Effects of perinatal exposure to nanoparticles on lung function

Introduction

Nanoparticles (NP) are organic, inorganic, or composite materials with 3 dimensions between 1 and 100 nm. Due to their physico-chemical characteristics, which give them interesting properties, they can be found in many daily products. In particular, Titanium dioxide (TiO₂) NP are widely used in industry in many applications (food additives, cosmetics, pigments, drugs etc.) due to their large range of properties (ultraviolet absorption, antimicrobial effect, food brightening and whitening agent etc.). This raises questions about their potential effect on health, particularly in the perinatal period, when the developing organism is more vulnerable to environmental stressors. Indeed, in mice models, TiO₂NP administered to pregnant or lactating mice can reach the fetus, crossing the placental barrier via the bloodstream, or the offspring after translocation in the breastmilk.

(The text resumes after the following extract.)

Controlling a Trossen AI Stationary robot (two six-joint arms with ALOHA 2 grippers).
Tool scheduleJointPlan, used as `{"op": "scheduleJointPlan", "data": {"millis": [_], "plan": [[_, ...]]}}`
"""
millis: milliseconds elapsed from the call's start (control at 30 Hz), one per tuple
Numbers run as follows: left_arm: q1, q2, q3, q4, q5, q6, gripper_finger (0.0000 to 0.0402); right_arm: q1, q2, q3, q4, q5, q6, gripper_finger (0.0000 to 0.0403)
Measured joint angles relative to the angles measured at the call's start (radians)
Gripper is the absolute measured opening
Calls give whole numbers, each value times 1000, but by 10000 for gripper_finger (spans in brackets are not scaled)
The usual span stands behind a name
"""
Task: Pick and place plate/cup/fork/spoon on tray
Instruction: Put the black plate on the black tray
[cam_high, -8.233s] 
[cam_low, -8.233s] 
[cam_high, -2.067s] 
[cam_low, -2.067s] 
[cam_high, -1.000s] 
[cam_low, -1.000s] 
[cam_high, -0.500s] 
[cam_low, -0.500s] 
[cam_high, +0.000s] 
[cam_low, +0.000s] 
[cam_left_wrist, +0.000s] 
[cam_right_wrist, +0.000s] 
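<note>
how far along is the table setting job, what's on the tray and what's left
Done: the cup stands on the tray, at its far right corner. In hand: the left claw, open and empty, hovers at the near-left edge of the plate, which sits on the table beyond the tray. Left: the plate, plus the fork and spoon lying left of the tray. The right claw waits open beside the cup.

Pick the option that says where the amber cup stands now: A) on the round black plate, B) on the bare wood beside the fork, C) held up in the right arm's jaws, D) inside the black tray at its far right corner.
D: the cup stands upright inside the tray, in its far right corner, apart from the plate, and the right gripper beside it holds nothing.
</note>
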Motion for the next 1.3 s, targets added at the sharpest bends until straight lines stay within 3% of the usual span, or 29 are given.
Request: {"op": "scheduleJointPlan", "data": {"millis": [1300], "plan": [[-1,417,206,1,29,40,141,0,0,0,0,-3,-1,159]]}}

However, the long-term consequences of such exposure are still poorly studied. Our goal is to better understand the perinatal toxicity of TiO₂NP on lung development and function, by studying two distinct TiO₂NP with different sizes and crystalline phases.

Methods

Pregnant and/or lactating C57BL/6 J mice were exposed to 10 nm anatase (Ti10) and 21 nm anatase/rutile (P25) NP by non-surgical intra-tracheal instillation (100 μg of NP) once a week, during the 3 weeks of gestation and/or lactation. The pulmonary phenotype of the offspring was analyzed on juvenile mice (D₂₃, 23 days after birth) and on adult mice (D₆₀, 60 days after birth) with n = 8-12 per group. Mice were weighed every week from D₉to D₆₀. The pulmonary function was measured by two different techniques: whole-body plethysmography (VivoFlow®), a non-invasive technique on awake mice that measures respiratory times and the FlexiVent® system, an invasive technique on anesthetized mice that evaluates lung mechanical properties.

Results

Perinatal exposure to P25 induced a decrease in body weight for both males and females from D₁₆until D₆₀. Ti10 exposure induced a decrease in body weight for males from D₃₂and a transient increase in females body weight from D₁₆to D₃₇. In juvenile mice, perinatal exposure to P25 and Ti10 NP induced abnormalities in respiratory parameters with no change in mechanical properties of the lung. Indeed, P25 gestational exposure induced a decrease of tidal volume (0.1873 ± 0.0178 ml n = 11 vs. 0.2120 ± 0.0332 n = 8) wheareas Ti10 gestational + postnatal exposure induced an increase of tidal volume (0.1472 ± 0.0169 ml n = 11 vs. 0.1255 ± 0.0082 n = 11). At the adult age, no difference in the pulmonary function was found in the Ti10 groups nor in the respiratory parameters in the P25 groups. On the other hand, regarding the mechanical properties of the lung, P25 gestational + postnatal exposure provoked male specific modifications characterized by a decrease of inspiratory capacity (0.7046 ± 0.0496 ml n = 5 vs. 0.8237 ± 0.0441 n = 4) and forced vital capacity (0.9850 ± 0.0836 ml n = 5 vs. 1.106 ± 0.0247 n = 4).

Conclusion

TiO₂NP maternal exposure during the gestation and/or the lactation periods had an impact on the offspring, while this impact is different for the 2 NP tested with different sizes and crystalline phases. Ti10 exposure induced transient changes on the body weight and on the respiratory parameters that do not last until the adult age. On the other hand, P25 exposure provoked a permanent decrease in body weight, induced transient abnormalities of the respiratory parameters in juvenile mice and lung mechanical defects at the adult age. Further experiments will be needed to better characterize the defects observed and to explore the underlying mechanisms.